El gobierno "K" obligaba a provincias y municipios a contratar, sin licitación alguna, a las Madres de Plaza de Mayo si querían recibir fondos especiales para construir viviendas sociales, según quedó establecido en convenios y contratos de obra.
Los documentos contradicen abiertamente lo que afirmaron el miércoles pasado, en el Congreso, los subsecretarios Abel Fatala (Obras Públicas) y Luis Bontempo (Vivienda) para despegarse del escándalo que desató el manejo de fondos por parte de Sergio Schoklender, exapoderado de la fundación y dueño de una empresa que se encargaba de hacer las obras para la misma: "Nosotros no tratamos directamente con las Madres, sino con las jurisdicciones, con los municipios".
Esos dichos provocaron comentarios de gobernadores, que se apuraron a aclarar que el plan "venía enlatado" desde el Ministerio de Planificación y que ellos sólo pagaban cuando recibían los fondos y se certificaban las obras.
Los documentos reflejan lo que gobernadores e intendentes admitían sin el grabador prendido: la orden expresa del gobierno era contratar a las Madres. Si así ocurría, ellos cobrarían sin demoras y las casas iban a estar hechas a tiempo. En algunos de esos convenios, además, se pagaron, según lo presupuestado hace 13 meses, 463.000 pesos (US$ 98.000), por ejemplo, por cada vivienda en Villa Lugano de 70 metros cuadrados, amueblada y equipada con heladera.
Defensa.
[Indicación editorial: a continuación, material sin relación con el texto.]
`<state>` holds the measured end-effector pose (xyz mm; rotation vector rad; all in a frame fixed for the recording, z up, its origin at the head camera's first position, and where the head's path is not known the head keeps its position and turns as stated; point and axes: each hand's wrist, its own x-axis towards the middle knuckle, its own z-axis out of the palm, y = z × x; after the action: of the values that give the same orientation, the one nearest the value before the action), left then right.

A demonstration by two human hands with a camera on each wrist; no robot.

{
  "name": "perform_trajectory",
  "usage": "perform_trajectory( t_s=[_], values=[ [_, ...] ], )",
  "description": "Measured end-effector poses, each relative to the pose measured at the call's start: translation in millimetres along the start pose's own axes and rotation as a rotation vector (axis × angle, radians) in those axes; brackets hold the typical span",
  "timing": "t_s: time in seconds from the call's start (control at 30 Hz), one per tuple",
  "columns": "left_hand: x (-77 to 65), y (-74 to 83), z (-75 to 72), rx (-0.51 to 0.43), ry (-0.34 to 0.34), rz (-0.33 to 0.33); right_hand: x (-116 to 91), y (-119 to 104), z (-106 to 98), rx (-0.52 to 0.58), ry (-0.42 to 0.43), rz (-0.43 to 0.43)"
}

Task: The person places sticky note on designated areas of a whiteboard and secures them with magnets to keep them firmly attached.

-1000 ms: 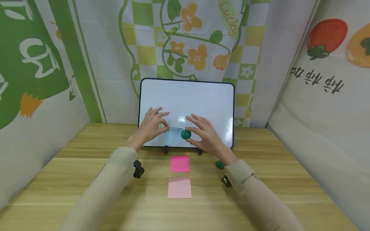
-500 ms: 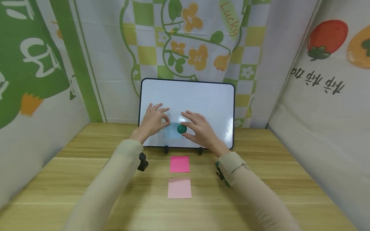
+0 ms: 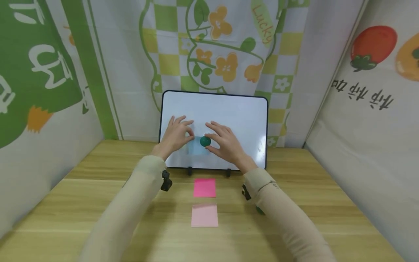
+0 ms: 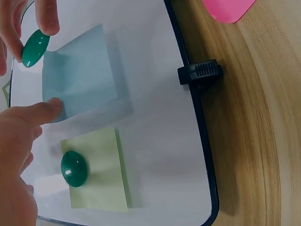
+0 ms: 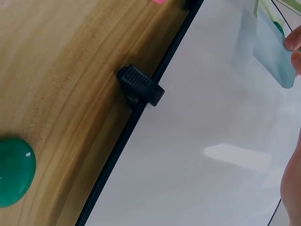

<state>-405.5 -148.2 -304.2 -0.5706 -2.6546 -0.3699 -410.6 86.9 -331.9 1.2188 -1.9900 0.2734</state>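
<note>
1. By the left hand, a blue note is pinched; by the right hand, a green magnet, before the whiteboard.
2. The magnet's long axis is slanted in left-wrist view.
3. Four notes, at least three magnets are seen.

Blue note & grn magnet higher up whiteboard.
</note>
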Motion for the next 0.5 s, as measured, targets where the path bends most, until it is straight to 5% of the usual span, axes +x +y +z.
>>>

Los organismos de derechos humanos argentinos advirtieron ayer que ningún grupo económico o político puede "desprestigiar" la tarea de Madres y Abuelas de Plaza de Mayo y sostuvieron que hay sectores "cómplices del terrorismo de Estado" (1976-83) que llevan adelante esa campaña.
El documento, titulado "Intentan ensuciar los pañuelos", en referencia al símbolo de las Madres de Plaza de Mayo, fue suscrito por Abuelas de Plaza de Mayo, Madres de Plaza de Mayo Línea Fundadora, Familiares de Desaparecidos y Detenidos por Razones Políticas, H.I.J.O.S., Hijos e Hijas por la Identidad y la Justicia contra el Olvido y el Silencio.
"Todos nosotros surgimos del dolor más profundo que significa el habernos arrancado a nuestros familiares y habernos negado durante tantos años el derecho a la justicia", sostuvieron los organismos.
La Fundación de las Madres construyó, desde 2008, unas 3.100 viviendas. Lo hizo con dineros públicos aportados por el gobierno de Cristina Fernández: en total, se vienen gastando más de US$ 162 millones.